# Unknown Slavic language: Podstoy



## Quentin Dollinger

This is from a letter written by a Hungarian baron in 1822:

"First, I need to report most humbly that the wonderful Petrarch finally in my claws, and no tsar, no Knes, no Hospodar, no Podstoy and no Utschitl can take it from me." 

My footnote on this passage: “The language is Slavic thereby indicating the despotic style of the authorities. Knes (russ. Knjas) is a reigning prince, hospodar (russ. gospodar) belonged to the princes of todays’ Romania. Utschitl is teacher in most Slavic languages. Probably a descending sequence from large to little despots."

The only one I can't identify is Podstoy. Can anyone identify this word?


----------



## jazyk

I don't know what language it might be, but it gives me the idea of a subordinate (pod = below, under, stoi, from stát - and cognates, meaning to stand).


----------



## BezierCurve

There is a *подстой *in Russian, but as far as I could find out its meaning is either "basis" or "dried wood". It could possibly have another meaning in past. 

There is also a *подстоли* (podstoli), a person having some administrative function, which can be also found in Polish - see Wikipedia.


----------



## Quentin Dollinger

Thanks, podstoli is a distinct possibility. I'll leave this open in case anyone else has further thoughts on this.

I'll be on vacation starting tomorrow, so I will thank anyone else in advance for their contributions from May 3 on.


----------



## sokol

Quentin Dollinger said:


> ... Probably a descending sequence from large to little despots."


Your guess should be correct - it really has to be a descending sequence, thus a podstoy might be a low-ranking nobility; but as for the exact meaning (and origin) of podstoy I can't give any help.

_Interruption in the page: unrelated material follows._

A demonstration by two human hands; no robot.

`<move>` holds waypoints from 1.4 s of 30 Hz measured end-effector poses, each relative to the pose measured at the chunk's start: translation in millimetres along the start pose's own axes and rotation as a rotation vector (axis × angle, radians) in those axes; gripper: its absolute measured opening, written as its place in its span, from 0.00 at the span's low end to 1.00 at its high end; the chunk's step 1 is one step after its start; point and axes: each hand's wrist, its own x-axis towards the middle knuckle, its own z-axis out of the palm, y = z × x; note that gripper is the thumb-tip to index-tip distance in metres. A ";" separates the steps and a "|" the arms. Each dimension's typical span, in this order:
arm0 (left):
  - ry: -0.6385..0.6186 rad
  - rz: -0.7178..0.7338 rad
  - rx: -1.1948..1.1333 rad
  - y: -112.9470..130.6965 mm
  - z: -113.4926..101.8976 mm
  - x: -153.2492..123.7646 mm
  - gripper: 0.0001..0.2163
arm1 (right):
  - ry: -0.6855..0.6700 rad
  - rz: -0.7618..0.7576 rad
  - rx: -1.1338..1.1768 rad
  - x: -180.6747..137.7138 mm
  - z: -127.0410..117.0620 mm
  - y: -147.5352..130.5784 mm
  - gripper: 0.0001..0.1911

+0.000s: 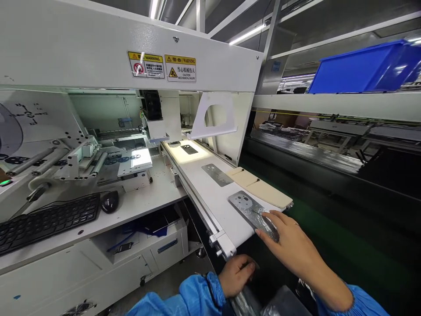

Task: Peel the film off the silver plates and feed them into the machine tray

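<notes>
At the near end of a white conveyor belt, my right hand grips a grey phone back cover by its near end, thumb on one edge and fingers on the other. The cover has camera holes at its far end and a shiny, wrinkled film over its surface. Just below the belt's end, my left hand is curled closed. A thin edge shows by its thumb, but I cannot make out what it is. Another phone back cover lies farther up the belt, and a darker cover sits on the lit section.
A cream side board flanks the belt on the right. To the left are a black keyboard, a mouse and machine rollers. A white machine hood hangs above the belt. A blue bin stands on the right shelf.
</notes>
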 end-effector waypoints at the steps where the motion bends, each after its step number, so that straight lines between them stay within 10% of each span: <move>1: -0.006 0.003 0.006 0.1 0.0 0.4 0.28 | -0.007 0.006 -0.003 0.8 -0.2 0.5 0.26; 42: -0.017 0.015 -0.052 -0.3 -0.5 1.7 0.32 | 0.079 -0.020 0.002 -19.0 4.0 20.4 0.27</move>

You should look for Slavic low-rank nobility names in the Austro-Hungarian monarchy (as the one who wrote that letter was Hungarian), but I think you can rule out Slovenian - to my knowledge no rank of podstoy existed there.


----------



## sauge

It looks like "podstoj", which should come from "pod" (=under) and "stoj" (stand); an administative rank "under" some higher rank of government; "vice-chancellor"?, "vice-administrator"? It should be "vice-something". 
It looks like a historic title, no longer in use.


----------



## TriglavNationalPark

I checked _Slovar slovenskega knjižnega jezika_ and found the archaic verb *podstopiti se*, meaning "to undertake (a task)". The word "entrepreneur", which English borrowed from French, also derives from the French verb meaning "to undertake (a task)". Modern Slovenian has the word *podjetnik* (=entrepreneur), but I wonder if this generic Slavic "podstoy" is etymologically related to *podstopiti se*?

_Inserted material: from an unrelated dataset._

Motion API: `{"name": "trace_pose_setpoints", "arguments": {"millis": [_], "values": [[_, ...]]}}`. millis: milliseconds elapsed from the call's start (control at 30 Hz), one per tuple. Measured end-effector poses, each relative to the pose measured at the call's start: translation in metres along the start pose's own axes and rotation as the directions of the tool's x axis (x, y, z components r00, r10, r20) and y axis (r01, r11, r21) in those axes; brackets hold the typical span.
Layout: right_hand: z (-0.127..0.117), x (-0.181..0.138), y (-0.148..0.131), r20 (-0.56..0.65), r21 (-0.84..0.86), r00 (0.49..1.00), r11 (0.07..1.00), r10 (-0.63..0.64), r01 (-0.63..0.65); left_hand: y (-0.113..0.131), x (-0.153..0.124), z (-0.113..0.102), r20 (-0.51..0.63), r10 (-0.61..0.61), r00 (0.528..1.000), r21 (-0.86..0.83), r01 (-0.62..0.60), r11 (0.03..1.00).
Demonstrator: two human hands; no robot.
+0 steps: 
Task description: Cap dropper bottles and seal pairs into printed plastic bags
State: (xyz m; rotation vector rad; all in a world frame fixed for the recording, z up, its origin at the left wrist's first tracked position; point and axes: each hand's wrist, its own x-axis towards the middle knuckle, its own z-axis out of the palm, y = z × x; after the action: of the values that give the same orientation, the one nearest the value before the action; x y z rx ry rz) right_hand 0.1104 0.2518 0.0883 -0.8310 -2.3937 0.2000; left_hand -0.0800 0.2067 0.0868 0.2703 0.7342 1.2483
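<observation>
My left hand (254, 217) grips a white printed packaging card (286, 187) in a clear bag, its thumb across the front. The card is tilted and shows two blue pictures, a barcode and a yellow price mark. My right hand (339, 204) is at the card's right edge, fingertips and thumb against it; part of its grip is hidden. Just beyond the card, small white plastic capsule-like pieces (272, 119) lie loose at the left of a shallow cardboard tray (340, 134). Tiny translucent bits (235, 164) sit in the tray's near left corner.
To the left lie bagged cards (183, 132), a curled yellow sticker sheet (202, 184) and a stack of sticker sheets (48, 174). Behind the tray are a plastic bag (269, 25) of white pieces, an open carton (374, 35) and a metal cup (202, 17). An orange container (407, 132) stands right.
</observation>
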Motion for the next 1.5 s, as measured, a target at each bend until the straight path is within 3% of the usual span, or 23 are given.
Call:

Of course, it wouldn't have meant "entrepreneur" ("someone who organizes a business venture and assumes the risk for it") in that historical context, but perhaps its meaning, which is still unknown to us, is distantly related? Of course, this is wild speculation and probably nonsense, but we're still guessing at this point.

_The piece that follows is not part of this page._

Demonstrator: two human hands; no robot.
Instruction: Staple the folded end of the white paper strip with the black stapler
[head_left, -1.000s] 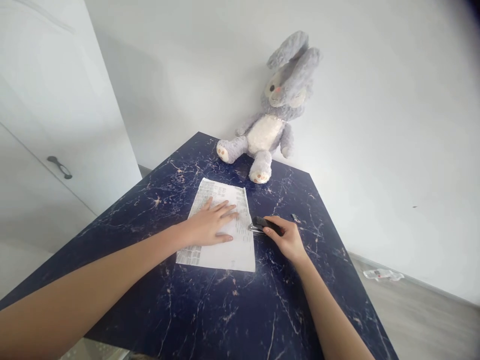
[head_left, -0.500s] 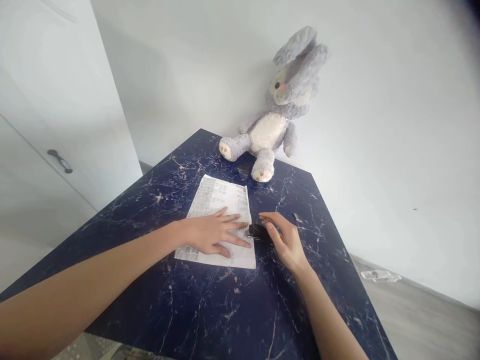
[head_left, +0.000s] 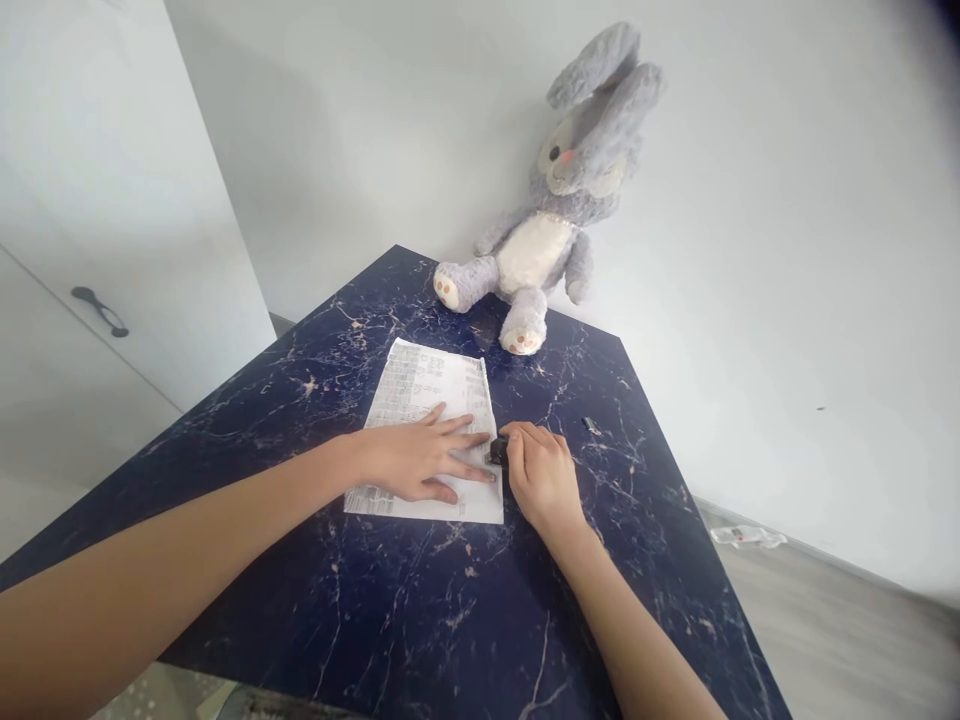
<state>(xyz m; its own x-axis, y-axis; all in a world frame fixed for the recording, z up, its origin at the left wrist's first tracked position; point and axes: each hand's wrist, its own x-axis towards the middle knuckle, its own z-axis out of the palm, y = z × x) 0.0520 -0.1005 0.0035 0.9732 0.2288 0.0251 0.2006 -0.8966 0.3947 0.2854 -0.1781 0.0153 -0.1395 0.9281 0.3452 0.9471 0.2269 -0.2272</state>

BTW, sauge is probably closer to the truth; his/her explanation has parallels in words such as *predstojnik*.


----------



## Azori

Maybe not related, but Slovak has a word *poddanstvo *meaning serfdom and *poddaný/**poddaní* (adj. used as a noun) to describe vassals, unfree peasants under feudalism.


----------



## trance0

A very similar word exists in Slovene -* pod**ánik*. It has the same meaning as Slovak poddaný/poddaní.


----------